Theodore “Ted” Hall (1925-1999) was an American physicist and an atomic spy who passed along detailed information about the implosion-type “Fat Man” bomb and several processes for purifying plutonium to the Soviet Union.
Hall was raised in a wealthy Jewish family in New York City. As a young teenager, Hall demonstrated considerable aptitude in mathematics and science. In 1937, he attended Townsend Harris High School for gifted boys and was later accepted into Queen’s College at the age of fourteen. Hall later transferred to Harvard University in 1942, where he graduated with a degree in physics at the age of eighteen.
Hall was the youngest scientist to be recruited to work on the Manhattan Project at Los Alamos. He was responsible for carrying out experiments for the implosion-type bomb “Fat Man” and helped determine the critical mass of uranium needed for the gun-type bomb known as “Little Boy.”
While on vacation in New York City in October 1944, Hall visited the Communist Party of the United States of America’s office in New York in order to establish a contact to pass information on the Manhattan Project along to the Soviet Union. He eventually met with Sergey Kurnakov, a military writer for a Soviet paper, and passed him a report on the scientists who worked at Los Alamos and the basic science behind the implosion bomb.

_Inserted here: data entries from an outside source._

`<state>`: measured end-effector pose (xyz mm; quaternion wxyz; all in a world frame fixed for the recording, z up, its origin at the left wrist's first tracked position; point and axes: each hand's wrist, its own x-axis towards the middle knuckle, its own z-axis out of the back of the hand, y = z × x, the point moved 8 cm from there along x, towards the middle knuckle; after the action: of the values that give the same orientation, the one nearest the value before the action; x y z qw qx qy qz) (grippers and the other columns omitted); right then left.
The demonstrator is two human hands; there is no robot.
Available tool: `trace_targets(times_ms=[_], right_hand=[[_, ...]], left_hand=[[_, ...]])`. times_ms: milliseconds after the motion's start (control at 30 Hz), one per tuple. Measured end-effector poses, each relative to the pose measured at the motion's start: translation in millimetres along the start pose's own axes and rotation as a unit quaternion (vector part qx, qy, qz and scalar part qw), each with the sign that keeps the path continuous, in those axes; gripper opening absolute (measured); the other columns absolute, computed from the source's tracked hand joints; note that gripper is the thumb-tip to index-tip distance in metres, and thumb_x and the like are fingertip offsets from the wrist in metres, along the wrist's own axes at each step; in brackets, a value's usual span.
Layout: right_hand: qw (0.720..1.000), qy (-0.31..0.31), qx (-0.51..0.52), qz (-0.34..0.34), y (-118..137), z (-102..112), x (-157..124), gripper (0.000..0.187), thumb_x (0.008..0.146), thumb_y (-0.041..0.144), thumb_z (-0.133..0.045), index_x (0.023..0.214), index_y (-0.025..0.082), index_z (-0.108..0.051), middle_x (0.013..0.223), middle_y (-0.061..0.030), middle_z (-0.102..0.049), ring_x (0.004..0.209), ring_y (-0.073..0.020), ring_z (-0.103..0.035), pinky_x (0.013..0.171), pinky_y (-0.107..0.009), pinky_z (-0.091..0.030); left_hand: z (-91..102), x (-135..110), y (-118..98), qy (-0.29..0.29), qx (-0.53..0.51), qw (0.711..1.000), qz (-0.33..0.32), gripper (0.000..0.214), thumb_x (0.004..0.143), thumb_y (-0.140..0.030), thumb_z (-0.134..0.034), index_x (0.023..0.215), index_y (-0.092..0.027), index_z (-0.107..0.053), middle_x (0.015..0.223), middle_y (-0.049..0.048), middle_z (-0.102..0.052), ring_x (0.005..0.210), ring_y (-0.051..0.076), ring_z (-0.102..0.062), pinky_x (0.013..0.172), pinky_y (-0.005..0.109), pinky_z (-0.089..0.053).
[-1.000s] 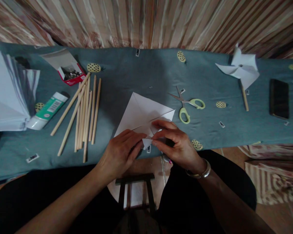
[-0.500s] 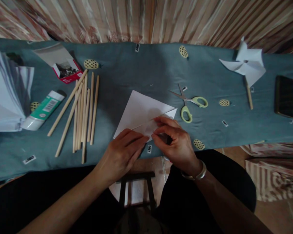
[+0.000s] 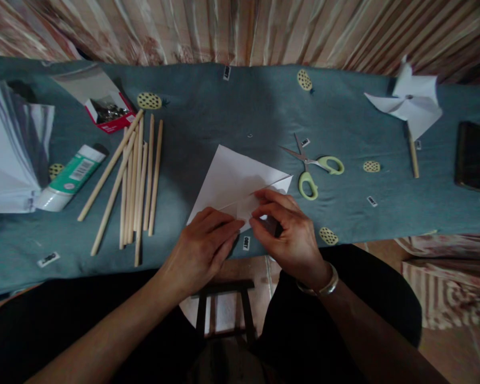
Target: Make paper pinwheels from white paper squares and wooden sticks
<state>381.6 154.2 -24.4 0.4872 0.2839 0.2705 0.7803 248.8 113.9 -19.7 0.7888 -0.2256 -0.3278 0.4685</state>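
Note:
A white paper square (image 3: 232,178) with cut diagonal slits lies on the teal cloth (image 3: 232,112) near its front edge. My left hand (image 3: 202,248) rests on the paper's near corner, fingers pressed together on it. My right hand (image 3: 286,229) pinches a flap of the same paper near its centre, thumb and forefinger closed on it. A metal bangle circles my right wrist.
Green-handled scissors (image 3: 316,170) lie just right of the paper. Several wooden sticks (image 3: 134,176) lie to the left, with a glue tube (image 3: 70,178), a red box of pins (image 3: 110,114) and a paper stack (image 3: 8,154). A finished paper pinwheel (image 3: 410,104) and a phone (image 3: 472,156) lie far right.
The small folded corner seen between my hands a second ago is now tucked under my fingers. Both hands stay on the paper; the view has shifted slightly.

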Motion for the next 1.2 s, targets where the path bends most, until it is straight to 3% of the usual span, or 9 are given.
trace_targets(times_ms=[700,1200], right_hand=[[0.999,0.006,-0.021,0.048,7,-1,-2,0.020,0.090,0.014,-0.054,0.101,0.023,-0.068,0.120,-0.0105,-0.067,0.112,-0.0253,-0.062,0.099,-0.048,-0.051],[0.993,0.011,-0.067,0.097,12,-6,-4,0.025,0.092,0.014,-0.050,0.109,0.014,-0.069,0.125,-0.0148,-0.064,0.108,-0.0254,-0.060,0.097,-0.046,-0.052]], left_hand=[[-0.6,4,4,0.018,-0.012,1.000,0.010,0.020,0.095,-0.015,-0.053,0.106,-0.013,-0.068,0.091,0.0072,-0.069,0.084,0.018,-0.061,0.075,0.033,-0.056],[-2.6,6,4,0.028,-0.017,0.999,0.003,0.018,0.092,-0.012,-0.057,0.105,-0.010,-0.069,0.093,0.0078,-0.070,0.086,0.019,-0.061,0.076,0.033,-0.056]])
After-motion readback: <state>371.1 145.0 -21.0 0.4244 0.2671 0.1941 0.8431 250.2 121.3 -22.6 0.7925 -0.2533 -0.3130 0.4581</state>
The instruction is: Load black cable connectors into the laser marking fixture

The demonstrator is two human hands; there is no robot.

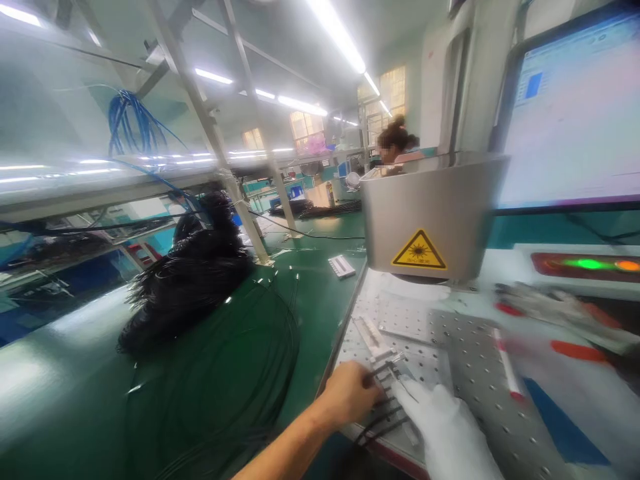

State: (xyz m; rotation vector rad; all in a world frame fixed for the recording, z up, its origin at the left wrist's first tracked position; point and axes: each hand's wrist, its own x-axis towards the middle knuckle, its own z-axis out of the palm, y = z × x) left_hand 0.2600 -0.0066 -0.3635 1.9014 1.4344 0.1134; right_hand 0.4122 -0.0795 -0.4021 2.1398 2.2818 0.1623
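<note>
My bare left hand (pixel 350 393) is curled at the near edge of a perforated metal plate (pixel 465 353), and its fingertips pinch several thin black cables (pixel 383 370). The cables lie side by side across a small clear fixture (pixel 395 363) on the plate. My right hand (pixel 443 430) wears a white glove and lies flat over the near ends of the same cables, its fingers stretched toward the fixture. More of these cables run off the plate's edge under my wrists.
A grey laser head (pixel 433 213) with a yellow warning sign hangs over the plate. A monitor (pixel 575 113) stands at the right. A large bundle of black cable (pixel 190 280) lies on the green table (pixel 310 300). Another person (pixel 397 143) sits far behind.
</note>
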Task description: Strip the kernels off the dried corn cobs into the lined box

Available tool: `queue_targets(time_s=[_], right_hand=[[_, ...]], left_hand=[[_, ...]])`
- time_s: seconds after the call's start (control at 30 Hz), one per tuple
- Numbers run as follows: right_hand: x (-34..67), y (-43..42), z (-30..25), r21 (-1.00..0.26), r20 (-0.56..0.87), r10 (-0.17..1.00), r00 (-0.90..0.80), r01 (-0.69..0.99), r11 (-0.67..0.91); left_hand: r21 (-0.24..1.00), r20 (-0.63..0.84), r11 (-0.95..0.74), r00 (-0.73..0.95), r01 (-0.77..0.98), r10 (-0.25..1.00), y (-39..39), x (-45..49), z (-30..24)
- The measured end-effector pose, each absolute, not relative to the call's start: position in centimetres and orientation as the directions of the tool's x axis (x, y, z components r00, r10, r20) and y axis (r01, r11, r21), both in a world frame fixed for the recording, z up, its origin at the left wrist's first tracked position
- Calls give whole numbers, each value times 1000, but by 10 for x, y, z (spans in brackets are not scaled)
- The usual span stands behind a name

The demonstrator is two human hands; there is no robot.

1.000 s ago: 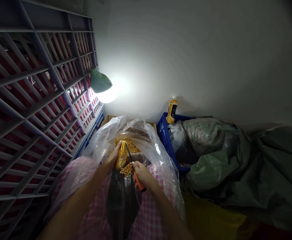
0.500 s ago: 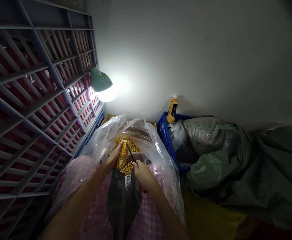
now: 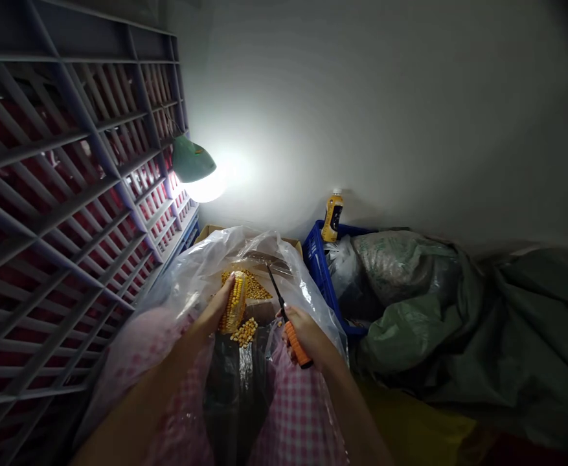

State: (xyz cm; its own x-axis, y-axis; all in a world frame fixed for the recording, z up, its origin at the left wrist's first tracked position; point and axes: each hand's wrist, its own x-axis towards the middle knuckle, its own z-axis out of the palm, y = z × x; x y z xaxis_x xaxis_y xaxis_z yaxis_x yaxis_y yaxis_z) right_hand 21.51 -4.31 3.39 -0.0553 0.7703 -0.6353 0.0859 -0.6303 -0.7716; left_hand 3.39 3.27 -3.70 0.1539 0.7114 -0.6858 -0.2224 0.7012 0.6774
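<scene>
Corn cob [image 3: 235, 304], surrounding plastic bag [image 3: 307, 288], lamp [image 3: 193, 160]

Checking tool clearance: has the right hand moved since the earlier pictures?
Yes: judged against the blue crate, the right hand has moved right, toward it, taking the tool away from the cob.

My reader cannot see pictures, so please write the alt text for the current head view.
A person's left hand holds a corn cob; the right hand holds an orange-handled tool, not touching the cob. Loose kernels lie nearby, amid clear plastic. A lit lamp hangs at left; a yellow bottle and blue basket are at right.
</scene>
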Motion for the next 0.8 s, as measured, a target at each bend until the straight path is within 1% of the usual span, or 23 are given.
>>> queue_targets(time_s=[0.1,0.2,0.3,0.37,0.43,0.5,0.67,0.8], right_hand=[[222,-56,23,-763,-622,783,-32,250,-596],[229,-63,12,-751,-555,831,21,418,-512],[242,-64,12,-722,-541,840,38,493,-486],[257,-62,16,-701,-550,834,48,516,-493],[272,-59,20,-697,-542,839,56,529,-485],[284,-57,22,-703,-529,846,63,525,-479],[283,-58,27,-737,-515,856,47,487,-469],[260,-63,38,-776,-517,856,-1,422,-468]], left_hand=[[696,-682,706,188,-128,706,35,23,-29],[734,-666,679,191,-5,721,34,4,-19],[704,-707,708,132,49,694,34,-20,-3],[708,-704,706,83,18,705,34,-35,11],[752,-654,657,62,-53,754,33,-47,24],[773,-621,625,73,-106,781,29,-55,35],[747,-629,629,77,-215,773,23,-53,47],[733,-569,586,162,-344,806,27,-35,51]])
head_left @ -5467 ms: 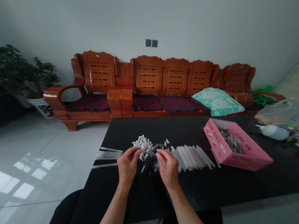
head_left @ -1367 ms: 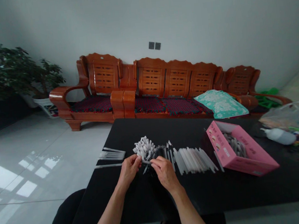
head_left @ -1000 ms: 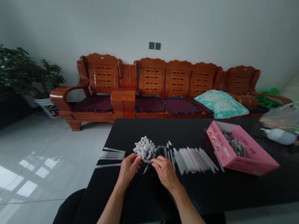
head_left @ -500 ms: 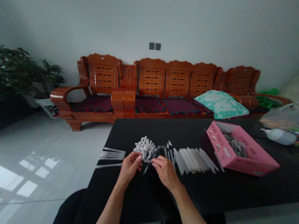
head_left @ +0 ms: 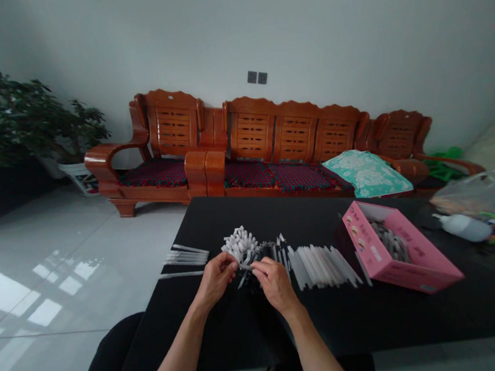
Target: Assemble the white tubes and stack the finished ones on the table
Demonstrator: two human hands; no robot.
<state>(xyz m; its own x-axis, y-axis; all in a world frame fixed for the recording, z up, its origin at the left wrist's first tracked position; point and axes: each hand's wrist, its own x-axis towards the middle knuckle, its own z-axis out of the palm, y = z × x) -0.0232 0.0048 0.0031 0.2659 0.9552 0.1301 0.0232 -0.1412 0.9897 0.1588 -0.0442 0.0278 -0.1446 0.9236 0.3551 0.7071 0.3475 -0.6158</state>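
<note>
My left hand point(head_left: 218, 277) and my right hand point(head_left: 273, 278) meet over the black table, each with its fingertips pinched. Between them runs a thin greyish pen part point(head_left: 245, 267), held at its two ends; its details are too small to make out. Just behind lies a heap of short white pen caps point(head_left: 241, 242). Dark thin refills point(head_left: 266, 250) lie beside it, partly hidden by my right hand. Further right is a row of translucent pen barrels point(head_left: 320, 266). Several slim whitish pens or tubes point(head_left: 186, 255) lie left of my left hand.
A pink cardboard box point(head_left: 413, 268) with greyish pieces point(head_left: 390, 241) inside stands on the right of the black table point(head_left: 331, 329). Beyond it are a white bottle point(head_left: 464, 226) and a plastic bag point(head_left: 478, 193). A wooden sofa point(head_left: 251, 130) stands behind the table.
My left fingertips have shifted slightly right along the pen part, closer to my right hand. My right hand has hardly moved, and the piles look the same.
</note>
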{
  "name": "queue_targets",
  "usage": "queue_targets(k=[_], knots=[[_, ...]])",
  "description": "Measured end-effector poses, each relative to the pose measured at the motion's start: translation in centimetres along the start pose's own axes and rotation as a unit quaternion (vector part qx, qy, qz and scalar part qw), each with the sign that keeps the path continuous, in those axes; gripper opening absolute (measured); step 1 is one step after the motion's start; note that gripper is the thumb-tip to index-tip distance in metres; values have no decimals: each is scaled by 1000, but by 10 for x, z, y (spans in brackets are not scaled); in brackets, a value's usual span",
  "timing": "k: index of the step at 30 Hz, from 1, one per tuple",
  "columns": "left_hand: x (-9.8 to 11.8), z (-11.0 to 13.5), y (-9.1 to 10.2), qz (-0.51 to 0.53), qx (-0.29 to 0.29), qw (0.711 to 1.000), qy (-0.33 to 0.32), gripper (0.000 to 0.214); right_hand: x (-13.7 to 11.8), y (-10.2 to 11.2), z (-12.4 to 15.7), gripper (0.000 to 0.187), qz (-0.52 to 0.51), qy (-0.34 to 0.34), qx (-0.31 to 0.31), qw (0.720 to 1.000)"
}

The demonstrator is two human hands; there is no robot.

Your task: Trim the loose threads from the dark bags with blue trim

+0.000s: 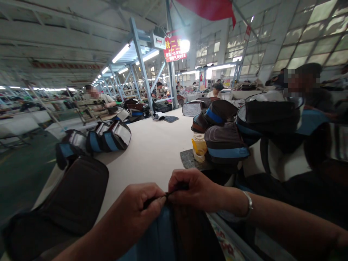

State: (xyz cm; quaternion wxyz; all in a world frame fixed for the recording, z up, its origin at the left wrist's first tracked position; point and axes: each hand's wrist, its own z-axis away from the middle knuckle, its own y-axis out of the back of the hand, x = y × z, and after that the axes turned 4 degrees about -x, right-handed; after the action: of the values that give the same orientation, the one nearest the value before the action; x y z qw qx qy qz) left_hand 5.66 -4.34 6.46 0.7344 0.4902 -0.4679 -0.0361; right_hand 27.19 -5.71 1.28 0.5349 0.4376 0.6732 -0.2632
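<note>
Both sets of fingertips are pinching shut on the top edge of a blue and brown bag [174,232], the left hand [138,210] and the right hand [195,190] meeting almost knuckle to knuckle at its seam, with the bag hanging down from them at the near edge of the table [152,152]. It is looking soft and light, floppy fabric that will sag unless gripped along that stiffer edge. Beyond the hands, 1 yellow jar [199,146] and stacked bags [225,141] are sitting well apart to the right.
</note>
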Motion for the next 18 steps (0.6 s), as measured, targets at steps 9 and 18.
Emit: queue_targets(k=[9,18], knots=[[-8,7,7,140,-38,987,71,59,-8,-3,13,9,296,269,-18,916],[-7,4,4,201,-170,960,93,56,-22,-5,25,10,565,272,-79,775]])
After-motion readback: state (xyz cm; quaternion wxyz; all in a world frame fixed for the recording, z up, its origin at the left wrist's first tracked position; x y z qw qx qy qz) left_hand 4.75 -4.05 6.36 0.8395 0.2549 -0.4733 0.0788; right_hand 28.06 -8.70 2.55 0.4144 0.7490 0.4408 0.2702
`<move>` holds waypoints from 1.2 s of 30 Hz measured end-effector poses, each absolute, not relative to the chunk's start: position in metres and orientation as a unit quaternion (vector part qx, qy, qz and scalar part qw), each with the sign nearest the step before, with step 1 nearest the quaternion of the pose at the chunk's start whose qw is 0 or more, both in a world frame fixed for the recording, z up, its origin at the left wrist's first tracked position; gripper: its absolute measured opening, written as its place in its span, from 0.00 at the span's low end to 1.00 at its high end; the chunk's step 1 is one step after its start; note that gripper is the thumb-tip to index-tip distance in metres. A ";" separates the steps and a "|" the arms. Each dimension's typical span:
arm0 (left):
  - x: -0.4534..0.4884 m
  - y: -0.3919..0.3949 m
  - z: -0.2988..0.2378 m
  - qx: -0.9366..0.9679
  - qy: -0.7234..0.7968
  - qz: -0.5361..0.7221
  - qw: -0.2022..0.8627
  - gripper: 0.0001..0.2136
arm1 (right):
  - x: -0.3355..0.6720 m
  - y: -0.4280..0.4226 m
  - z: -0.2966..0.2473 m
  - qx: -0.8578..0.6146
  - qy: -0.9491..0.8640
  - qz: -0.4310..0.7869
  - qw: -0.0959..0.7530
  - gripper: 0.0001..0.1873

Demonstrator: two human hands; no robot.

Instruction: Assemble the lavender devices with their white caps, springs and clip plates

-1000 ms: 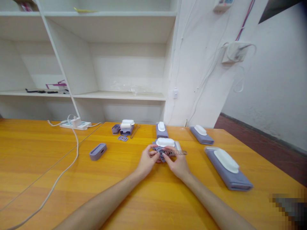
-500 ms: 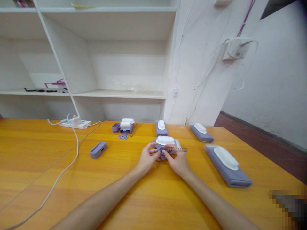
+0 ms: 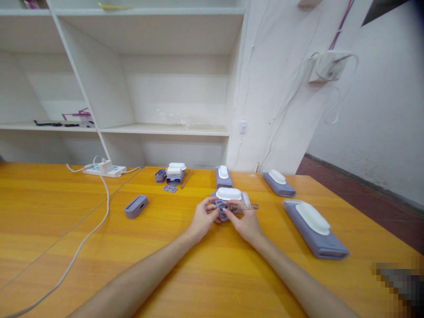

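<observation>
My left hand (image 3: 205, 215) pinches a small grey-purple plastic plate (image 3: 221, 207) with openings in it. From the right, my right hand (image 3: 244, 221) has its fingers closed on a thin metal coil spring (image 3: 247, 206), its end held against the plate. The spring's free end sticks out to the right past my fingers. Just behind both hands is a grey-purple case topped with a white oval brush (image 3: 228, 193), partly covered by my fingers. Exactly how spring and plate meet is hidden by my fingertips.
Similar white-topped cases stand at the back (image 3: 223, 176) and on the right (image 3: 314, 227). Loose parts, including another spring (image 3: 187, 179), lie back left. A grey-purple shell (image 3: 135, 206) lies left of my hands. A white cable runs from a power strip (image 3: 106, 170).
The small plate has turned slightly between my fingers, showing more of its flat face. Both hands stay in nearly the same place.
</observation>
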State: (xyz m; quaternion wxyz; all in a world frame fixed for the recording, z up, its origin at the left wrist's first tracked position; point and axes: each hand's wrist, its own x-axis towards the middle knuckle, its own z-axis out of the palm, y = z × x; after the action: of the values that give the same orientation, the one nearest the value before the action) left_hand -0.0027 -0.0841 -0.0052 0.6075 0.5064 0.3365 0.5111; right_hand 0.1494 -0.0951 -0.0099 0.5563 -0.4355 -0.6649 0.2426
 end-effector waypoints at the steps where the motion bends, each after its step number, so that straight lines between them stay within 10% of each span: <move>1: -0.003 -0.084 -0.006 0.508 0.341 0.512 0.603 0.25 | 0.149 -0.095 -0.010 -0.432 -0.665 0.249 0.555 0.12; 36: -0.012 -0.077 -0.006 0.479 0.316 0.499 0.650 0.24 | 0.158 -0.088 0.001 -0.406 -0.555 0.552 0.472 0.16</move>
State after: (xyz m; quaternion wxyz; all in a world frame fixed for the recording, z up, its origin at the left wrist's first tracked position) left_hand -0.0123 -0.0769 -0.0059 0.6497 0.4790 0.3158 0.4987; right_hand 0.1581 -0.0877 0.0011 0.4719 -0.4059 -0.5549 0.5520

Hall’s report eventually made its way to the Soviet Consulate in New York, where Anatoly Yatskov, the New York station chief, transmitted the information to the NKVD in Moscow using a one-time pad cipher. Hall was officially made an informant for the Soviet Union and received the code-name MLAD (“Young”).
After World War II, Hall left Los Alamos for the University of Chicago, where he continued to pass along information to the Soviet Union about a new type of nuclear weapon (hydrogen bomb) being developed at the University. Hall eventually moved to England, where he began research at Cambridge University and developed a new method for examining thin sections of biological tissue.
Hall was never convicted of espionage. He was questioned briefly by the FBI in 1951, but was never charged. In 1997, Hall admitted that he felt strongly that an American monopoly on nuclear weapons was perilous and that atomic information should be shared between countries.